Hello can someone help me. I get the following error message when I connecting Cloudera to Rapidminer Radoop. All services except Spark work and can be connected. What do I have to do that the Spark job runs as well? Thanks in advance.

[Jul 6, 2017 8:31:03 PM]: Integration test for 'myCloudera' started.
[Jul 6, 2017 8:31:03 PM]: Using Radoop version 7.5.0.
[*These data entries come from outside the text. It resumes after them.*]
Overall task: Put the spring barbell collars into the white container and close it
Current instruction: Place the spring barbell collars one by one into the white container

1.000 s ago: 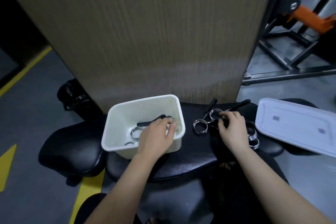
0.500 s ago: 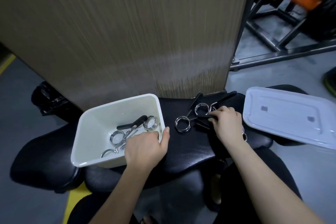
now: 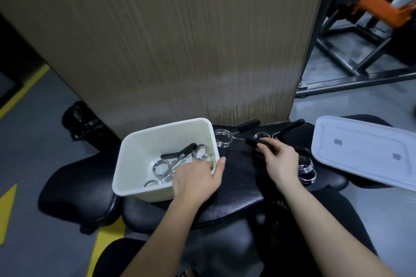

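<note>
The white container (image 3: 135, 153) stands open on a black padded seat (image 3: 236, 186), with spring collars (image 3: 177, 162) lying inside. My left hand (image 3: 195, 181) grips its near right rim, thumb on the outside wall. My right hand (image 3: 279, 162) pinches the black handle of a spring collar (image 3: 261, 138) lying on the seat just right of the container. Another chrome collar (image 3: 222, 138) rests by the container's far right corner. One more collar (image 3: 306, 170) lies right of my right wrist. The white lid (image 3: 364, 150) lies flat at the right.
A wood-grain panel (image 3: 168, 40) rises directly behind the seat. A black bag (image 3: 83, 123) sits on the floor at the left. Black and orange gym frames (image 3: 371, 18) stand at the back right. Yellow floor markings (image 3: 9, 209) run on the left.
My left hand came out of the container and took hold of its near right rim. My right hand stays on the collar's handle on the seat. The camera view shifted.
</note>
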Available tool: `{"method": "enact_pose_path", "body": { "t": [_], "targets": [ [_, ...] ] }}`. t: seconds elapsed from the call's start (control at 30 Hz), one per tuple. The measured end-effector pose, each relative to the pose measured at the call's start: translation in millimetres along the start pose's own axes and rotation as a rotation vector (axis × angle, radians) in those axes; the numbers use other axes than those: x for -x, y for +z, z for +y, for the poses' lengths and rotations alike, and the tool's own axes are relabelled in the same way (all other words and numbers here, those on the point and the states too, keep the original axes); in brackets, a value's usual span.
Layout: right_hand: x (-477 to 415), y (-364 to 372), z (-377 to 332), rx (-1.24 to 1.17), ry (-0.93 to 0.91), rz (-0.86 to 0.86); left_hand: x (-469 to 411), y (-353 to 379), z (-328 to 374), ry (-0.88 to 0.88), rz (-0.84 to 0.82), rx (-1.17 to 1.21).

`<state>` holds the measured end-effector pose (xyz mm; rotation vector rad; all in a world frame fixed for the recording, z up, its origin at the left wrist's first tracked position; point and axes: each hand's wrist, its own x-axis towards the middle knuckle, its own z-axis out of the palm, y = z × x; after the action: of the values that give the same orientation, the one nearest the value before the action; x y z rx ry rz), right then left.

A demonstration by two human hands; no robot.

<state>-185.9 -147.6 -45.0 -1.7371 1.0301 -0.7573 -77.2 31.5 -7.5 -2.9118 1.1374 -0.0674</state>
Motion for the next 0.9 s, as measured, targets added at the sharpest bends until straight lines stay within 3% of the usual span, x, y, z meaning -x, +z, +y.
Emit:
{"method": "enact_pose_path", "body": {
  "t": [0.13, 0.23, 0.33, 0.47, 0.57, 0.63, 0.73, 0.9],
  "targets": [
    [13, 1, -6, -0.226, 0.106, 0.086, 5, -3, -9, 0.026, -0.05, 0.124],
    [23, 3, -10, -0.448, 0.145, 0.137, 7, -14, -19, -0.024, -0.072, 0.399],
    [33, 6, -18, -0.529, 0.106, 0.121, 6, -28, -47, -0.105, 0.128, 0.456],
    [45, 17, -31, -0.429, -0.048, 0.023, 4, -30, -113, -0.198, 0.441, 0.391],
    [54, 31, -40, -0.446, -0.098, -0.085, 12, -16, -149, -0.194, 0.402, 0.312],
    [59, 41, -49, -0.52, -0.116, -0.17, 22, -7, -155, -0.078, 0.407, 0.332],
    [59, 53, -65, -0.74, -0.037, -0.402, 22, -5, -150, 0.068, 0.368, 0.512],
    [52, 62, -75, -0.855, 0.112, -0.689, 5, -38, -144, 0.187, 0.112, 0.701]
  ]
}}
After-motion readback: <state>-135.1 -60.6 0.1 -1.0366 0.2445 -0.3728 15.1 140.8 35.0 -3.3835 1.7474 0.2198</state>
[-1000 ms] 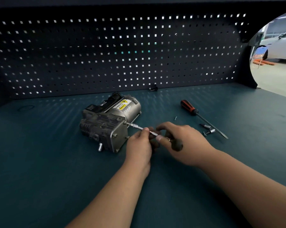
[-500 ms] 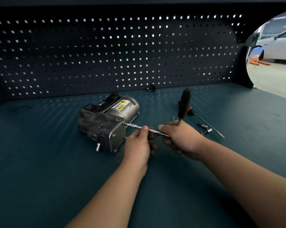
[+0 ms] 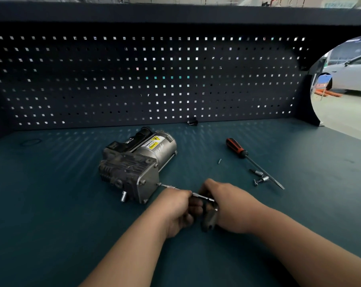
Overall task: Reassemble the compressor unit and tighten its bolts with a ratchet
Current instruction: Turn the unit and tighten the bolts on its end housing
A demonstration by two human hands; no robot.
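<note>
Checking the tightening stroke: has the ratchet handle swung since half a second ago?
Yes. The ratchet handle swung from upright, beside the screwdriver, down toward the person; its extension stays at the compressor.

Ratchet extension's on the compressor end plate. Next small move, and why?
Probably swing the ratchet handle through a stroke with the right hand while the left hand steadies the extension: its tip sits at the compressor end plate and the handle points down toward you.
</note>
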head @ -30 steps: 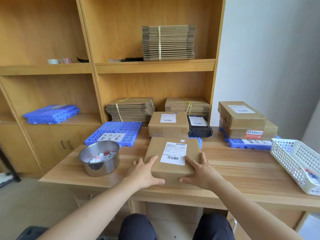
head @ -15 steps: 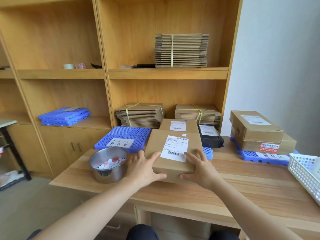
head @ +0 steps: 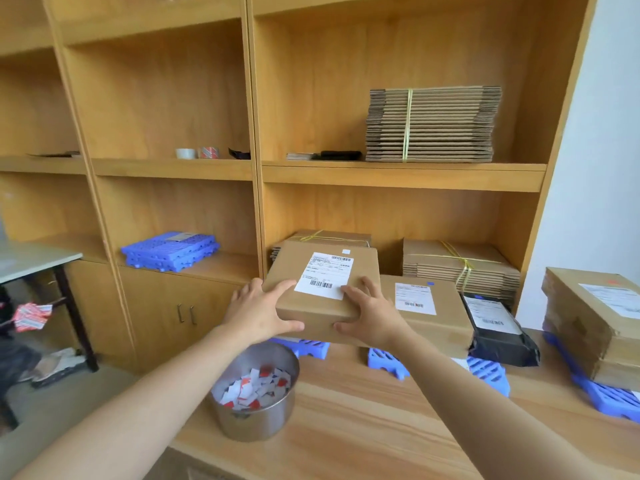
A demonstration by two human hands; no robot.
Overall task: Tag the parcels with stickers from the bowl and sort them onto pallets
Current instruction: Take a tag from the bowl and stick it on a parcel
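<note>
Two grips, left grip [head: 263,311] and right grip [head: 372,313], are clasping the parcel [head: 322,289] by its near corners, mid-frame, clear of the table [head: 381,427]. Risk: a thumb slipping could be dropping it onto the bowl [head: 256,420], scattering stickers [head: 252,389].

Soft, even light is filling the frame; exposure bright. Steel bowl [head: 257,420] is showing dull glare on its wall, soft shadow pooling at its base. Far left of bowl, edge detail is smearing; above bowl, shelf uprights [head: 254,98] are leaning from wide-angle distortion.

Arms outstretched, left hand [head: 260,314] and right hand [head: 372,317] both gripping.
</note>
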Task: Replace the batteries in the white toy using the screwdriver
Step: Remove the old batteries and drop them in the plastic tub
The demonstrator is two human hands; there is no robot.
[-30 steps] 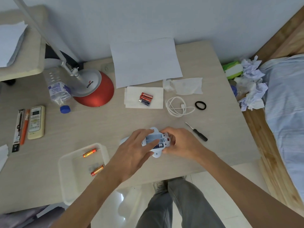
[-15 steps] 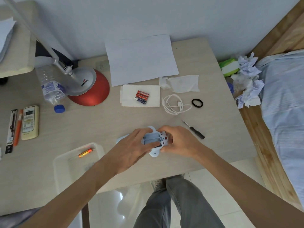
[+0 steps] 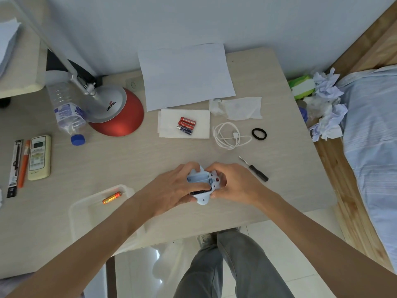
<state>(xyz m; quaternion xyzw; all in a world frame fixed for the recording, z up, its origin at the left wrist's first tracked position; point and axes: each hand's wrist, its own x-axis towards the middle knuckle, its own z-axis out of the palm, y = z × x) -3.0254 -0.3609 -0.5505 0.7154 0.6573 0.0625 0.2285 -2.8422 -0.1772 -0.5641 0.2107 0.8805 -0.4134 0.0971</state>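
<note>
The white toy (image 3: 204,198) lies belly-up near the table's front edge, its battery bay open. A dark battery (image 3: 199,192) sits in the bay's near slot; the far slots look empty. My left hand (image 3: 171,190) grips the toy's left side with the thumb on that battery. My right hand (image 3: 236,186) holds the toy's right end. The black-handled screwdriver (image 3: 254,169) lies on the table just right of my right hand. Three fresh batteries (image 3: 186,125) rest on a white napkin (image 3: 167,123) behind the toy.
A clear plastic tray (image 3: 86,211) at front left holds an orange battery (image 3: 112,197). Further back stand a red lamp base (image 3: 120,117), a water bottle (image 3: 66,112), a remote (image 3: 39,158), a white cable (image 3: 229,136), a black ring (image 3: 259,134) and a paper sheet (image 3: 184,76).
The camera has tipped so the scene sits lower. My left thumb has slid from the middle of the battery bay to its near slot, uncovering the far slots. My left forearm now hides the tray's second battery.
</note>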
[Jul 6, 2017 8:31:03 PM]: Running tests: [Hive connection, Fetch dynamic settings, Java version, HDFS, MapReduce, Radoop temporary directory, MapReduce staging directory, Spark staging directory, Spark assembly jar existence, UDF jar upload, Create permanent UDFs, HDFS upload, Spark job]
[Jul 6, 2017 8:31:03 PM]: Running test 1/13: Hive connection
(2017年7月6日下午8:31:03):服务器2 connectio蜂巢n (master.cluster.com:10000) test started.
[Jul 6, 2017 8:31:03 PM]: Test succeeded: Hive connection (0.177s)
[Jul 6, 2017 8:31:03 PM]: Running test 2/13: Fetch dynamic settings
[Jul 6, 2017 8:31:03 PM]: Retrieving required configuration properties...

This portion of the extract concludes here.